Nowadays, the castle and its park belong to the Slovak National Gallery in Bratislava, which houses four permanent exhibitions.

== History ==
Originally built in the 12th and 13th centuries to protect Hungary's borders against Poland, the manor likely contained a fortress, monastery, and castle, though archaeological evidence only confirms a Late Gothic residence from the late 15th century. The Berzeviczy family built the earliest documented building, which was expanded and reinforced over centuries, mostly by the Horváth-Stansith family in the 16th and 17th centuries, who transformed it into a Renaissance mansion with defensive features. In 1584, Horvath Stansith de Gradecz founded a higher Protestant school for the nobility in the manor, which provided access to university studies and qualified students for public office. Following a fire in the early 18th century, and also due to the Counter-Reformation, the school was closed in 1711.

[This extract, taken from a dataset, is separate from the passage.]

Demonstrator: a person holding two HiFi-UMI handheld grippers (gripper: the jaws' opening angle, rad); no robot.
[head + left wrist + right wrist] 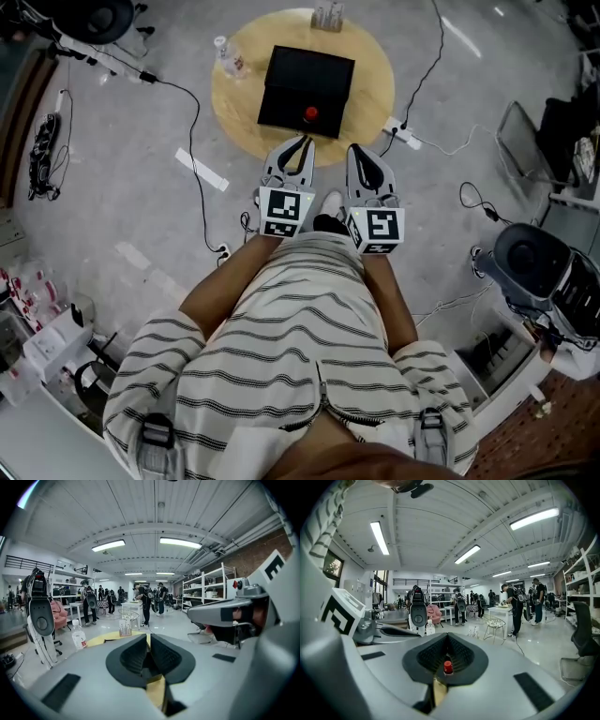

The mansion experienced significant modifications, fires, and renovations through the centuries, including Baroque and Romantic styles. It was owned by various families until the 20th century, with the last owner being baroness Margita Czóbel. During and after WWII, the mansion suffered neglect, damage, and partial loss of interior elements. Extensive archaeological and restoration work began in the 1960s and continued into the 1990s, resulting in the mansion's opening to the public in 1991. In its recent years, it holds the Slovak National Gallery, featuring exhibitions mainly focused on László Mednyánszky, regional art, and historical collections.

== Library ==
The manor also includes a library that was established in the late 16th century. Over 400 years, it has grown to include around 8,500 volumes, magazines, and maps. The library was linked to the founding of a humanistic grammar school for Spiš nobility in the family's manor house at the end of the 16th century.